Multiple formats under "Download All" dropdown #4000

acoppock · 2017-07-13T10:00:50Z

Since many repositories include code that expects data files to be in a particular format, it's frustrating that dataverse defaults to downloading data files as .tab.

IMHO, the default should be the original file format, with options for all the others.

landreev · 2017-07-17T04:10:44Z

I do see your point. The rational behind this behavior has been to take the user's data, that may have been in some proprietary format - like SPSS or Stata - and change it to tab-delimited, for archival purposes, since it's a format that's guaranteed to be readable without any special software... And then it makes sense that this format becomes the default. Admittedly, it probably makes less sense with files that were originally CSV (now that we support converting CSV files into tabular data...). If nothing else, CSV is just as good of an "archival format" as tab-delimited...

So, once again, I do see your point. Still, this is very, very ancient legacy and it would honestly be difficult for us to just change this behavior, without upsetting or at least confusing many existing users. But we should still be able to make it less frustrating for users like you.

First of all, we already have an issue that's very close to the head of the dev. queue that will add an option for the user to opt out of converting a file to tabular data in the first place. Kind of a nuclear option, really - because then you would not be able to do things that require tabular metadata. So, not sure if that will help with your use case.

And then we can make it configurable for individual files. As in, keep the default behavior as it is now - tab. is the default download format; but make it possible to specify, per file, which format should be the default.

Also, it sounds like you were talking about downloading files programmatically, via API calls. I'm assuming you were able to work around this, using our API methods. Should be relatively easy, to first look up a file and determine if it's tabular or not, and if it is, ask for the original, instead of the default file. Still some extra stuff to do, of course - but doable.

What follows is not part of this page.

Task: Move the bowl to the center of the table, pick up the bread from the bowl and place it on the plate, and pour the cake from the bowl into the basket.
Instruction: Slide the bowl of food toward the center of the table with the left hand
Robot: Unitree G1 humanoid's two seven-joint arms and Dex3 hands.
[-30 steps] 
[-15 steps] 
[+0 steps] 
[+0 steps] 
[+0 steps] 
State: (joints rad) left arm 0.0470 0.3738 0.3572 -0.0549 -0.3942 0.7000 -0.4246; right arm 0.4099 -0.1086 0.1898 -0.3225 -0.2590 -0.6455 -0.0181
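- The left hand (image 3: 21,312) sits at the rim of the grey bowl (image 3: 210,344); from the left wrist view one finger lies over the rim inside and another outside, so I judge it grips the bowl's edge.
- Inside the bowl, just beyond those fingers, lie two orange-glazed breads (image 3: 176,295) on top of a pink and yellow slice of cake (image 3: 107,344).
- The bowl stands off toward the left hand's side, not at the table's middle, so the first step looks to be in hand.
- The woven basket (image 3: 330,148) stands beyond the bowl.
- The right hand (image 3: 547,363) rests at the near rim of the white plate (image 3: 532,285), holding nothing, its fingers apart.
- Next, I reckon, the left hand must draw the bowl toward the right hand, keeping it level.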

To summarize, we are open to suggestions, and we should be able to make the download API better suited to your needs - via extra options/features, etc. But just changing the default behavior for every existing tabular file may not be an option, for legacy reasons.

Cheers.

acoppock · 2017-07-17T08:33:08Z

Ah I see! Purpose 1: archiving. .rdata is likely not a great archive format, so I see the need to convert here. I think the *right* approach is to convert all data.frames in an .rdata file to tabular, not just the first one. Leaves open the question of what to do with r objects that are not data.frames. Purpose 2: downloading. I’ve been using the website, not downloading programatically. The main point of friction for me is when I use the check box to select all files in an archive. That’s when it would be especially useful to have the default be the original file format. And I think this point is not r-specific — it’s been frustrating when the replication .do files call for the .dta versions of things but I only have the .tab! But since changing these defaults appears to be hard for legacy reasons, perhaps the moment to fix things is to have a drop-down on the “download” button associated with the multi-file download that says, “download all files as original.” I also like users being able to *set* the default download type per-file. I would use such a feature. Thanks very much for your response, Alex

…

On Jul 17, 2017, at 6:10 AM, landreev ***@***.***> wrote: I do see your point. The rational behind this behavior has been to take the user's data, that may have been in some proprietary format - like SPSS or Stata - and change it to tab-delimited, for archival purposes, since it's a format that's guaranteed to be readable without any special software... And then it makes sense that this format becomes the default. Admittedly, it probably makes less sense with files that were originally CSV (now that we support converting CSV files into tabular data...). If nothing else, CSV is just as good of an "archival format" as tab-delimited... So, once again, I do see your point. Still, this is very, very ancient legacy and it would honestly be difficult for us to just change this behavior, without upsetting or at least confusing many existing users. But we should still be able to make it less frustrating for users like you. First of all, we already have an issue that's very close to the head of the dev. queue that will add an option for the user to opt out of converting a file to tabular data in the first place. Kind of a nuclear option, really - because then you would not be able to do things that require tabular metadata. So, not sure if that will help with your use case. And then we can make it configurable for individual files. As in, keep the default behavior as it is now - tab. is the default download format; but make it possible to specify, per file, which format should be the default. Also, it sounds like you were talking about downloading files programmatically, via API calls. I'm assuming you were able to work around this, using our API methods. Should be relatively easy, to first look up a file and determine if it's tabular or not, and if it is, ask for the original, instead of the default file. Still some extra stuff to do, of course - but doable. To summarize, we are open to suggestions, and we should be able to make the download API better suited to your needs - via extra options/features, etc. But just changing the default behavior for every existing tabular file may not be an option, for legacy reasons. Cheers. — You are receiving this because you authored the thread. Reply to this email directly, view it on GitHub <#4000 (comment)>, or mute the thread <https://github.com/notifications/unsubscribe-auth/AIvwQQjXDapmAx0aDXr71ZCsAOdwRpIuks5sOt7GgaJpZM4OWxWd>.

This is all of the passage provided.